Наш грузовик стоит на средних размеров плацу. Все, как обычно — трибуна, казармы по периметру, столовая. Несколько чахлых деревьев. Под козырьком подъезда курят несколько дембелей, разглядывают нас. И жара.
Вокруг плаца работают солдаты в болотного цвета гимнастерках и широченных галифе. Такую форму носили наши деды во времена второй мировой. Солдат много, совковыми лопатами они раскидывают гравий. В их лицах — покорность и отупение. Пыль поднимается стеной и оседает на их босых ногах. У некоторых между пальцев сочится расчесанная экзема, комочки крови стекают по пыльным ногам и свертываются на камнях. Но никто не отвлекается от работы, все копают. Слышен только шорох гравия. Солдаты работают покорно, словно военнопленные в концлагере.

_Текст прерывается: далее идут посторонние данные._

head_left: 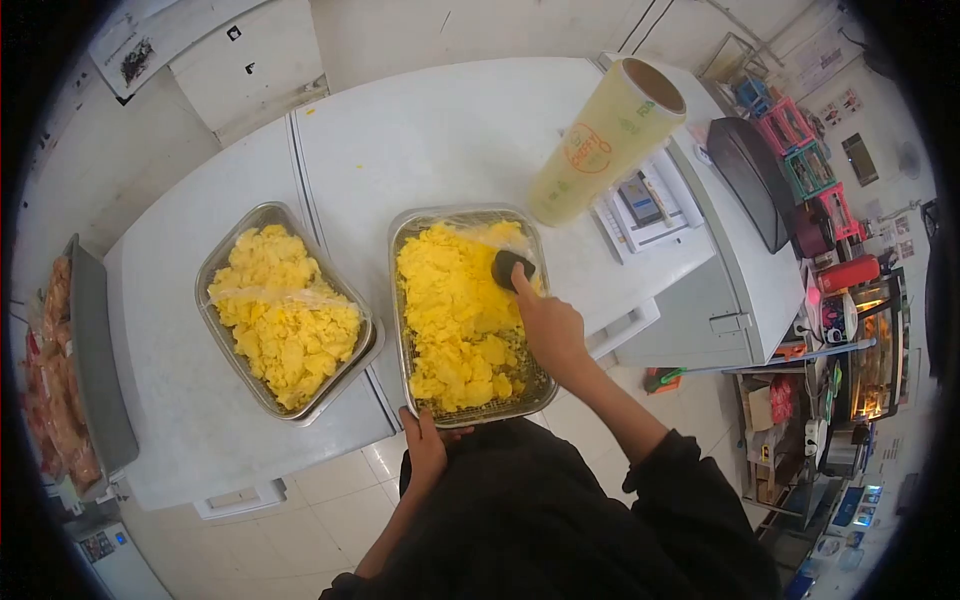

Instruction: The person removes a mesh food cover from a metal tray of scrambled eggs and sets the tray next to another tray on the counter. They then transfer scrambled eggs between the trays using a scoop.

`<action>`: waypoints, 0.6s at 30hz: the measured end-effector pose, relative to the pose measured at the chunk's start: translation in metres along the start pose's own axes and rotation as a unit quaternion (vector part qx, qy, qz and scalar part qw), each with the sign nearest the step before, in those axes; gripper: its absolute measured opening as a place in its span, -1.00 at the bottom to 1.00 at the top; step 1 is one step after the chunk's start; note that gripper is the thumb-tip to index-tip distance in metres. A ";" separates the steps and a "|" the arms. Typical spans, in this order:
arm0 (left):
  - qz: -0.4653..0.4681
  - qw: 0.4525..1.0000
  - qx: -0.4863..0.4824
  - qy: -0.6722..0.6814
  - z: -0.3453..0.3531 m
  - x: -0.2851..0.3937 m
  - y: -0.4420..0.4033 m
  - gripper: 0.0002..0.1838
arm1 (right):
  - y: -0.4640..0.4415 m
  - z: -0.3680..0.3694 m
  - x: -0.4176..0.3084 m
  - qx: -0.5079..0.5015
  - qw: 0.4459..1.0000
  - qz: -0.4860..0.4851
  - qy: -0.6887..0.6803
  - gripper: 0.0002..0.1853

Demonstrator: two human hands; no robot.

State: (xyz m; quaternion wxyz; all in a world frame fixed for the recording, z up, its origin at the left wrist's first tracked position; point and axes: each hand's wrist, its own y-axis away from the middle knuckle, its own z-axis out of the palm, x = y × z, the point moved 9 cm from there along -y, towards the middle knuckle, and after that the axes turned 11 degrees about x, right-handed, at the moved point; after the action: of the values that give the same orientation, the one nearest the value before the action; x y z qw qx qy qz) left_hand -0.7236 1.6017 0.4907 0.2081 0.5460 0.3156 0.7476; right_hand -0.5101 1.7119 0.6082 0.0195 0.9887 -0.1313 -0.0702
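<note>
A metal tray (552, 392) of crumbly yellow food, like mashed potato or scrambled egg (450, 320), sits at the near edge of the white worktop. My right hand (548, 325) is closed around a black rounded tool (511, 270) over the right side of the food; its working end is hidden. With fingers curled over the rim, my left hand (425, 447) grips the tray's near left corner. Clear plastic film (495, 235) lies across the far part of the food. To the left stands a second metal tray (325, 410) of similar yellow food, partly under film.
A large roll of cling film (605, 145) stands behind the right tray, beside a white device with a screen (645, 200). At far left is a grey tub (100, 370) of packed pinkish items. Shelves with coloured baskets (785, 125) line the right.
</note>
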 end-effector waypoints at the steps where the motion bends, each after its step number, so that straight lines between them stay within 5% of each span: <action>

Мы стоим посреди плаца и на нашу новую форму и блестящие сапоги оседает пыль. Я замечаю это краем глаза и думаю, что теперь мои сапоги всегда будут серыми.

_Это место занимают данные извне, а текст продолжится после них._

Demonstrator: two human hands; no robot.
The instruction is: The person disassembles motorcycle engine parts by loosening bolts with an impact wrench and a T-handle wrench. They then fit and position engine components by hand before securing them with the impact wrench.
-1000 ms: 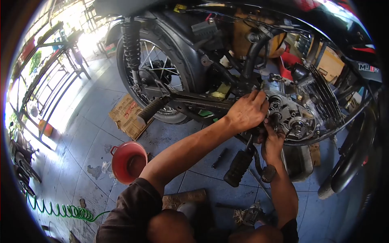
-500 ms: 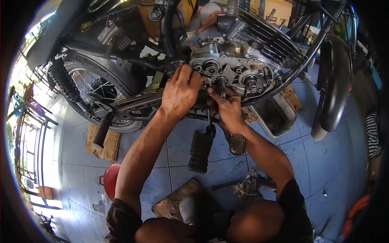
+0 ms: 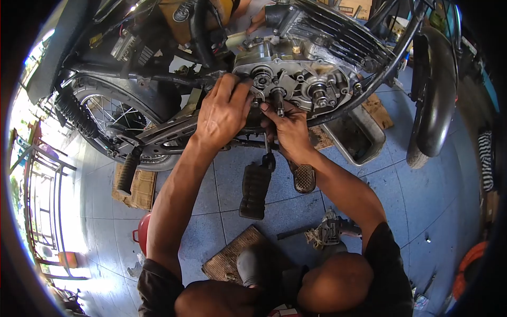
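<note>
The opened motorcycle engine (image 3: 301, 68) shows its bare side, with shafts and gears exposed. At its lower left edge, my left hand (image 3: 224, 108) is bent with the fingers curled against the casing; what its fingertips grip is hidden. My right hand (image 3: 288, 132) is just under the protruding splined shaft (image 3: 278, 103), thumb up against a small metal part (image 3: 257, 101) at the casing's lower edge. Its other fingers are curled beneath, and anything in them is out of sight. Both hands are close together. Right of them, another shaft (image 3: 320, 99) sticks out.
Below the engine hang a rubber footpeg (image 3: 256, 190) and a metal pedal (image 3: 304, 178). A metal pan (image 3: 364, 142) lies under the frame. A greasy power tool (image 3: 331, 230) and cardboard (image 3: 227, 256) are on the floor. Another person's hand (image 3: 257, 21) shows behind the engine.
The view has shifted, so the engine sits higher and further left. Both hands stay at the same lower left part of the casing, with only slight finger movement.
</note>
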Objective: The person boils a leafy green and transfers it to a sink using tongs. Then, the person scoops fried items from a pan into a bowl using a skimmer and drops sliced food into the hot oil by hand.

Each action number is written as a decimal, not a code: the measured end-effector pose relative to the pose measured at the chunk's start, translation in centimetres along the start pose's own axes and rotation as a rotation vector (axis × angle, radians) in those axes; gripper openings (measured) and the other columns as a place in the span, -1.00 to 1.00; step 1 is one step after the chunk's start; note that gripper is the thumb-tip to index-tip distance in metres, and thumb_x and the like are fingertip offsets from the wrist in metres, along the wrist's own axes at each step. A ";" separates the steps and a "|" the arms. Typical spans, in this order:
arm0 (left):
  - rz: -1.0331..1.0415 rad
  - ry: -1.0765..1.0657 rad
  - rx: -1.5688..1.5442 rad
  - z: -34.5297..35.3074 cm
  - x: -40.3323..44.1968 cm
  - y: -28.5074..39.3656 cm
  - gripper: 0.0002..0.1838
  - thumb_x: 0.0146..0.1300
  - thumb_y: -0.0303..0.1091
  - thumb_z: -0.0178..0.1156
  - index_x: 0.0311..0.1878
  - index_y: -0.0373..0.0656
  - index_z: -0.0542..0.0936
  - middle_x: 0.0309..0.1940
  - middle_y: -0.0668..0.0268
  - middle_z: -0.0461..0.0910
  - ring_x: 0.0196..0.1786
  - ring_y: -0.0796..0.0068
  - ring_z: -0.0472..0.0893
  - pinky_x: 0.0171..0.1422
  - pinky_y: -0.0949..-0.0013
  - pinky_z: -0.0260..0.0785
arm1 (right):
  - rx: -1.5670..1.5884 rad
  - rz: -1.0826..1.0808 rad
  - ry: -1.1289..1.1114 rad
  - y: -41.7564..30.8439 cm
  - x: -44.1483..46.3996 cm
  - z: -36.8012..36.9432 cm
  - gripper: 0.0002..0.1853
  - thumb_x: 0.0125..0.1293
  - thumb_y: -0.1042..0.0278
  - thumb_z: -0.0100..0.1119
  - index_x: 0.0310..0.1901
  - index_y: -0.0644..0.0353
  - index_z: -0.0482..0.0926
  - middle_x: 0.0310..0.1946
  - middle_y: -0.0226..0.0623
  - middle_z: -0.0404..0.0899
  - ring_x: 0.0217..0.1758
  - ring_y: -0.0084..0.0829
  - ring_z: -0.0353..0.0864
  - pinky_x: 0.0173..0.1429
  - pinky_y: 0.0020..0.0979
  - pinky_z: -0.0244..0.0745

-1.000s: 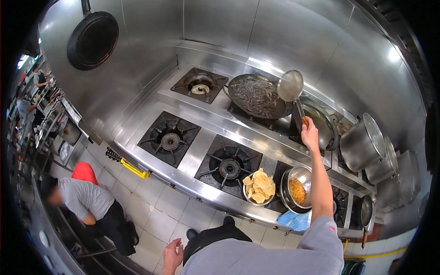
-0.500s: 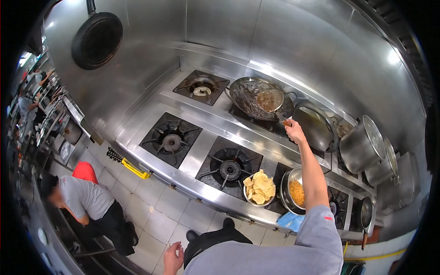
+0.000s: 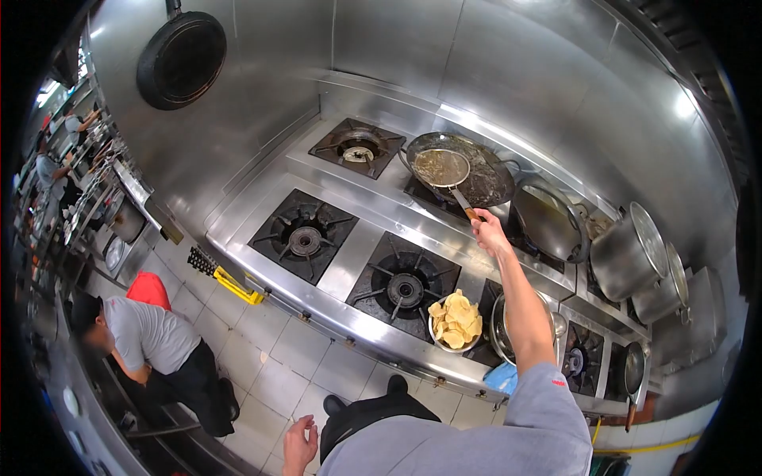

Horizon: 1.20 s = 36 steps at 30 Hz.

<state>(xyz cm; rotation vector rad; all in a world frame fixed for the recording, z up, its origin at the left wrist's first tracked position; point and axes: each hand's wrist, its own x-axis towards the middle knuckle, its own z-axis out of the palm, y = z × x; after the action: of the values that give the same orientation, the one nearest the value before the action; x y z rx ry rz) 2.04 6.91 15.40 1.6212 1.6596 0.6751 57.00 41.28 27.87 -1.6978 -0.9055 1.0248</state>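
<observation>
My right hand (image 3: 490, 232) is closed around the wooden handle of a round mesh strainer (image 3: 442, 168). The strainer's mesh head is over the left part of a wide dark wok (image 3: 476, 168) on a back burner; dark liquid shows in the wok. Low in the view, beside my dark trousers, my left hand (image 3: 299, 444) hangs with its fingers curled and a gap before the thumb, nothing in it. A bowl of pale yellow slices (image 3: 456, 320) sits at the front of the stove. Right of it, my forearm partly hides a metal bowl (image 3: 500, 332).
Front burners (image 3: 305, 241) line the stove. Another wok (image 3: 548, 220) and tall steel pots (image 3: 629, 250) stand at the right. A blue cloth (image 3: 502, 378) lies at the front edge. A frying pan (image 3: 182, 60) hangs on the wall. A person (image 3: 155, 337) bends down at the left.
My right hand has moved left and slightly down. The strainer has gone from above the wok's right edge to its left part. My left hand has barely moved.
</observation>
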 end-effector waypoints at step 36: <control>-0.903 0.014 -1.535 38.9 14.0 -2.3 -0.68 0.41 -0.14 0.07 0.00 -0.17 0.32 -0.41 0.24 0.51 -0.43 0.45 0.53 -0.38 0.36 0.43 | -0.562 -0.037 0.187 -1.3 0.3 -9.6 -0.56 0.35 0.40 -0.02 0.27 0.10 0.33 -0.60 -0.49 0.32 -0.75 -0.70 0.11 -0.73 -0.57 -0.05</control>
<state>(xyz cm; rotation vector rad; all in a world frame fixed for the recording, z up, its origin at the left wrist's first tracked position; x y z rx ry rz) 31.61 16.31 -11.92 -0.2149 1.0485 1.0051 65.74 38.72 31.23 -2.1845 -1.1655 0.5981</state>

Почему они босиком, а? — спрашивает Рыжий. — Мужики, почему они босиком?
Блин, куда мы попали, — шепчет Зеликман. — Это армия?
У Витьки Зеликмана близорукие глаза; больше всего он похож на маленькую забитую лошадку. Мы все боимся избиений, но образованный начитанный Зюзик переносит тумаки особенно тяжело, за полгода учебки он так и не смог приучить себя к боли, не смог привыкнуть, что он — дерьмо бессловесное, чмо, тварь поганая. А ведь здесь нас будут избивать безбожно, дедовщина в этом полку просто махровая, это видно сразу. Там, за хребтом, происходит что-то страшное и здесь на солдат никто не обращает внимания.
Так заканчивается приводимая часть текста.